Complete the definition of remove_front_matter below, consistent with its header, docstring, and assertions.
def remove_front_matter(linelist: 'list of str') -> 'list of str':
''' Return input list with starting lines (through "END OF FRONT MATTER") removed
'''
test_list = ["To be skipped",
"Also to be skipped",
"END OF FRONT MATTER",
"To be included",
"Also to be included"]
assert(remove_front_matter(test_list) == ["To be included",
"Also to be included"])
assert(remove_front_matter(test_list[2:]) == ["To be included",
"Also to be included"])
assert(remove_front_matter(test_list[:3]) == [ ])
result = [ ]
found_dividing_line = False
for line in linelist:
if found_dividing_line:
result.append(line)
if line == "END OF FRONT MATTER":
found_dividing_line = True
return result
## Alternative approach:
dividing_line = 0
for line in linelist:
if line == "END OF FRONT MATTER":
break
dividing_line += 1
return linelist[dividing_line+1:]
Suppose an exam has two problems, each worth 20 points. We want to see how students' scores on Problem 1 relate to their scores on Problem 2, so we decide to make a scatter plot.
Our students come in a list of Score records, defined as follows:
from collections import namedtuple
Score = namedtuple('Score', 'p1 p2')
TOPSCORE = 20
Both p1 and p2 are ints between 0 and TOPSCORE (inclusive).
With this list:
scorelist = [Score(p1=0, p2=0),
Score(p1=1, p2=1),
Score(p1=1, p2=5),
Score(p1=4, p2=2),
Score(p1=5, p2=0)]
the scatter plot of scores would look like this (except that we've omitted the 75% of the table that would show scores greater than 5):
5| *
4|
3|
2| *
1| *
0|* *
------
012345
To keep things simpler in our problem, we're going to omit the axes and the labels and print just the 21-by-21 body of the plot.
# Initialize the table to a 20-by-20 table of blanks
table = [ ]
for row in range(TOPSCORE+1):
table_row = [ ]
for col in range(TOPSCORE+1):
table_row.append(' ')
table.append(table_row)
# Populate the table with an asterisk for each
# student's two scores. (When two students have
# the same pair of scores, just one asterisk appears.)
for s in scorelist:
table[s.p2][s.p1] = '*'
# Print the 20-by-20 table
for row in range(TOPSCORE,-1,-1):
for col in range(TOPSCORE+1):
print(table[row][col], sep='', end='')
print() # Print the default end= character, a newline
Please answer each of the following questions in just a few English words:
Why do we have to say range(TOPSCORE+1)?
Why do we have to say table[s.p2][s.p1] and not table[s.p1][s.p2]?
When we print the table, why do we print the rows in a backwards range (TOPSCORE down to 0)?
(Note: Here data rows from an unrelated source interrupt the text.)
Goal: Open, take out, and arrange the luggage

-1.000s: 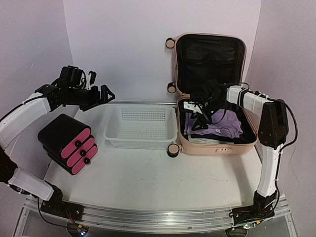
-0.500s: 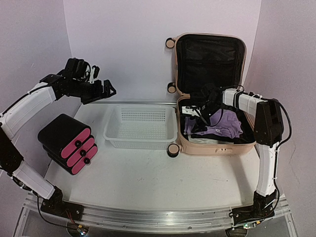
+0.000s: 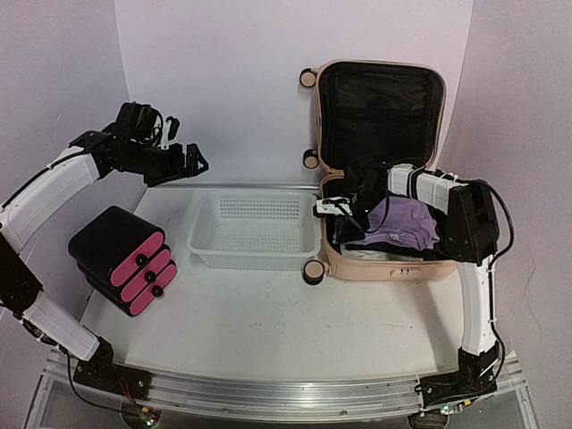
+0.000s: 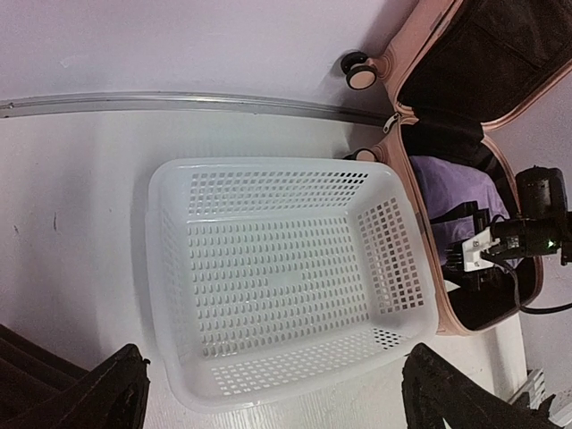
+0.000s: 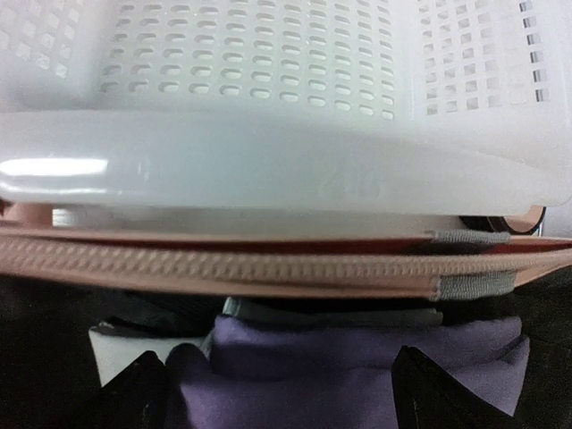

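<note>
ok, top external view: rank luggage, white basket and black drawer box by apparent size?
1. luggage, open with its lid up, clearly the largest.
2. white basket.
3. black drawer box, smallest, though not far behind the basket; it sits a little nearer the camera, so that gap is unsure.

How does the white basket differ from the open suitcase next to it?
The basket is white, perforated and lidless; the luggage is beige-pink, solid-shelled, its lid standing upright. The basket is empty; the luggage holds purple clothing. Both sit open-topped, side by side on the table.
</note>
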You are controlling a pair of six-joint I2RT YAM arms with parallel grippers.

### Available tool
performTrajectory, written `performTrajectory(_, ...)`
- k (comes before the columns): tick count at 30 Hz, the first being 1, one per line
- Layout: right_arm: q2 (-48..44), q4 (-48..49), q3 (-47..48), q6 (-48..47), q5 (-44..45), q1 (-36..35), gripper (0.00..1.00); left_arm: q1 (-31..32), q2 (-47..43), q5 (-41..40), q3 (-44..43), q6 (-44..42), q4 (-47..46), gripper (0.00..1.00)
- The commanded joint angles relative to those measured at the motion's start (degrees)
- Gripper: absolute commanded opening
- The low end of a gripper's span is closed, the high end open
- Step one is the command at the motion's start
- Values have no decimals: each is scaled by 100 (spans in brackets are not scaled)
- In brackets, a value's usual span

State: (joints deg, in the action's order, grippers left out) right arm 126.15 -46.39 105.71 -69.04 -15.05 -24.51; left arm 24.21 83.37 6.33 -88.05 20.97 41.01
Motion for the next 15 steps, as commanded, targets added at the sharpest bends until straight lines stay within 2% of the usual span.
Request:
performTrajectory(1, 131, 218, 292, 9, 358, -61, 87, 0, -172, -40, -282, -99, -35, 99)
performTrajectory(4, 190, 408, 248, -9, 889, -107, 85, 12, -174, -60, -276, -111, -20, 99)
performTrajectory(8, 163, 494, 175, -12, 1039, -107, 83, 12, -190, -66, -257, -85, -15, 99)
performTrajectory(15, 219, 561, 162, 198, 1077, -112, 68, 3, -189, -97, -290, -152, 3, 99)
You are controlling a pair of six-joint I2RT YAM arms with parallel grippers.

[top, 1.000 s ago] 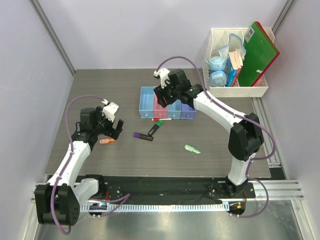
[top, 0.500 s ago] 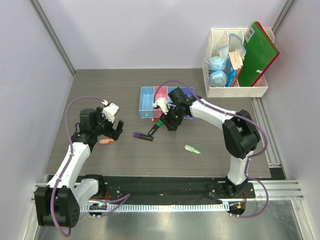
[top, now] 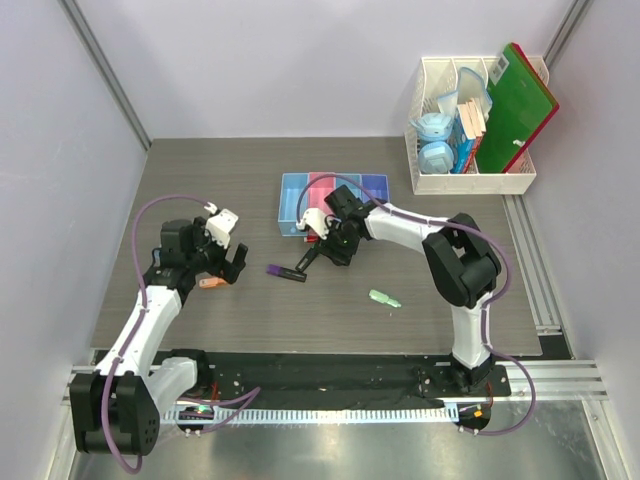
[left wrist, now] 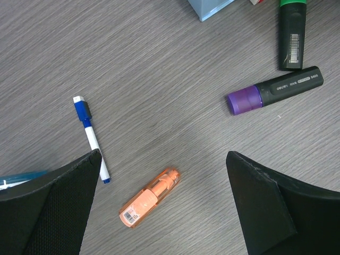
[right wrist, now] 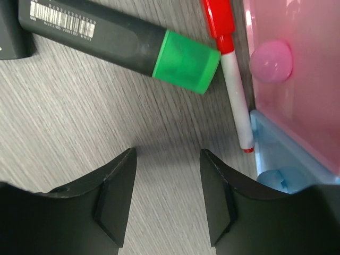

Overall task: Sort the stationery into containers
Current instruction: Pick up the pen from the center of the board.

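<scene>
matt wood-grain table (left wrist: 159, 79), glossy plastic bins (top: 296, 205).

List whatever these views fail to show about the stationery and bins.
- Top view: the right hand covers most of the green-capped marker and red-capped pen.
- Right wrist view: the frame edge cuts off the pink bin, so its contents are unknown.
- Left wrist view: the top edge crops the green-capped marker's cap.

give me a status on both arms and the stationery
Left fingers open over orange piece. Right fingers open, empty, by green-capped marker. Red-capped pen crowds it at pink bin.
</scene>
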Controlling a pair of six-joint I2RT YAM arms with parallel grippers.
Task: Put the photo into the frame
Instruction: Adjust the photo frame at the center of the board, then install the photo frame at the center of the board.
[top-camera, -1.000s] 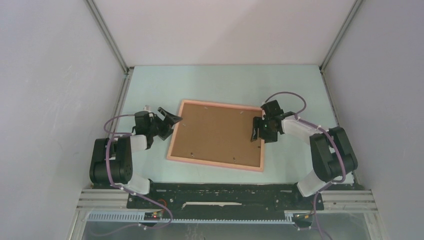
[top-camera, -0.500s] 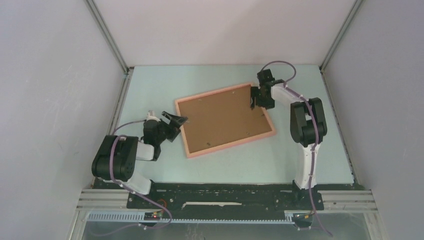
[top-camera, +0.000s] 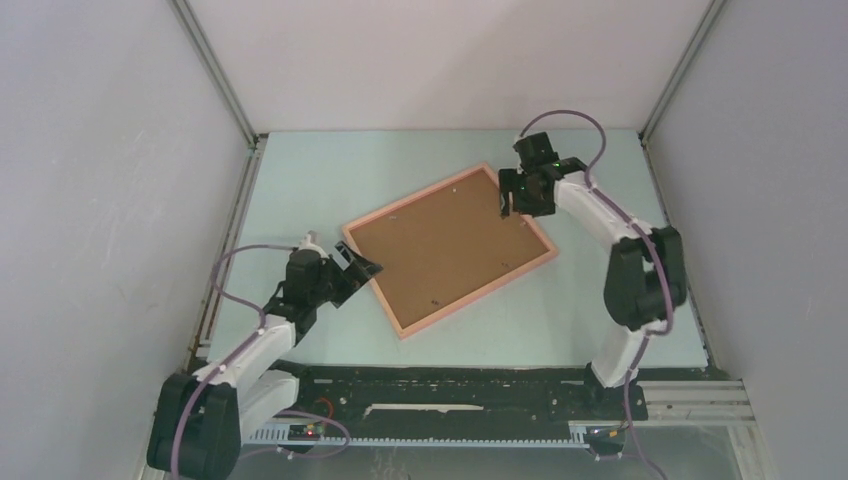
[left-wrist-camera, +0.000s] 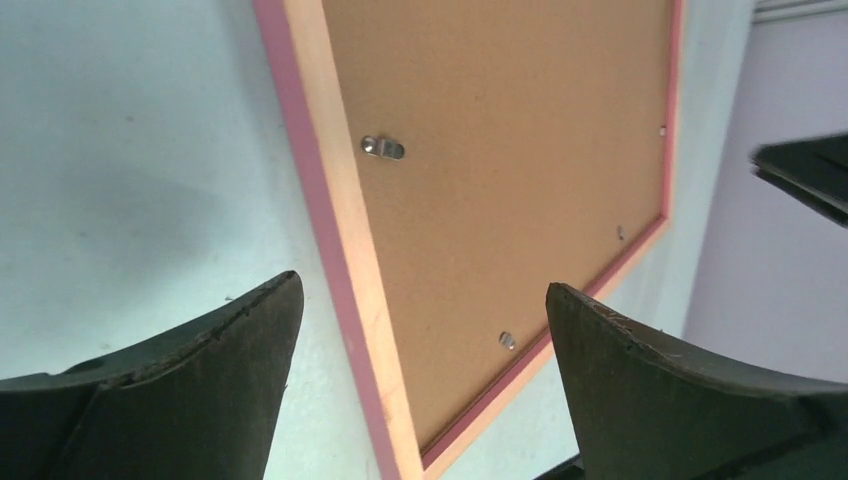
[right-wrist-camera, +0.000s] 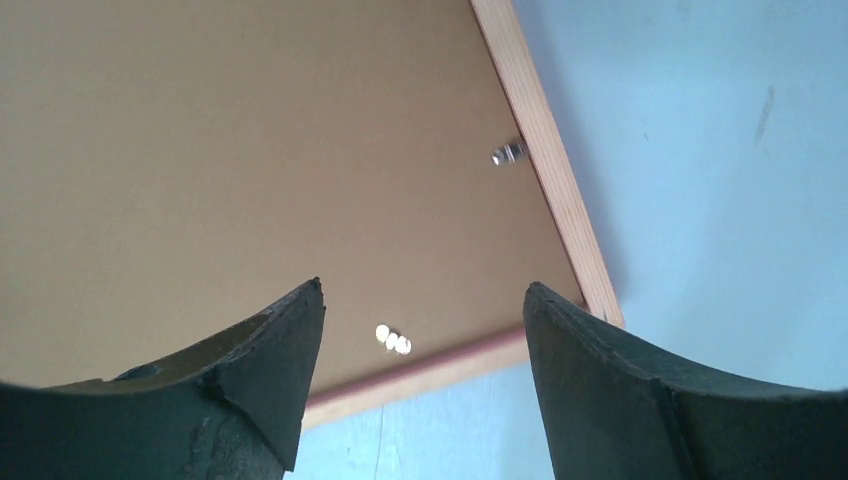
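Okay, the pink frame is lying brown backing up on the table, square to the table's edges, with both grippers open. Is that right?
Not square. The top view shows the frame lying at an angle on the table, one corner pointing at the arm bases. Its brown backing is up, and the left gripper and right gripper are both open.

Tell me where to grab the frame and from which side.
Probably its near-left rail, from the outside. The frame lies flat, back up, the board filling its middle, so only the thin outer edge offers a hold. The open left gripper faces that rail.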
Why do we have sep='' and end='' when we print a row of the table?
Suppose we have a list of names and that some names may occur more than once on the list. For example:
NL = ['Joe', 'Sam', 'Joe', 'Jill', 'Joe', 'Joe', 'Jill', 'Sam', 'Jane', 'Jane', 'Jane', 'Joe', 'John']
And suppose that we want to know which name occurs most frequently.
First we can create a dictionary that gives us a collection of each
distinct name on the list, along with the number of times it occurs.
Fill in the blanks of the following definition, with one identifier,
constant, or operator in each blank:
def tally_names(L: [str]) -> dict:
''' Return a dictionary with each unique string in L as the key and
the number of times that string occurs in L as the value.
'''
result = { }
for s in __________:
if __________ in __________:
__________ [__________] __________ __________
else:
__________ [__________] __________ __________
return __________
assert tally_names(NL) == {'Sam': 2, 'Jill': 2, 'Joe': 5, 'Jane': 3, 'John': 1}
def tally_names(L: [str]) -> dict:
''' Return a dictionary with each unique string in L as the key and
the number of times that string occurs in L as the value.
'''
result = { }
for s in L:
if s in result:
result[s] += 1
else:
result[s] = 1
return result
assert tally_names(NL) == {'Sam': 2, 'Jill': 2, 'Joe': 5, 'Jane': 3, 'John': 1}
We want to find the most frequently occurring name, but we can't sort
the dictionary because dictionaries, as we know, are inherently
unsorted (they can't be, because of how they're built [using a "hash
table," the details of which are a topic for ICS 33]). But we can use a
function like the one below to convert the dictionary to a list of
key-value pairs (where each pair is a two-item list, [key, value]).
def dict_to_list(d: dict) -> 'list of [key, value] pairs':
''' Convert dictionary (with key/value entries) to a list of [key, value] pairs
'''
result = [ ]
for key in d:
result.append([key, d[key]])
return result
What does the following statement print, using the definition of NL above? (Hint: Look at the assertion for the previous part.)
print(dict_to_list(tally_names(NL)))
[['Jane', 3], ['Jill', 2], ['John', 1], ['Joe', 5], ['Sam', 2]]
(The order of the pairs doesn't matter for this problem; it's unpredictable because dictionaries are unordered.)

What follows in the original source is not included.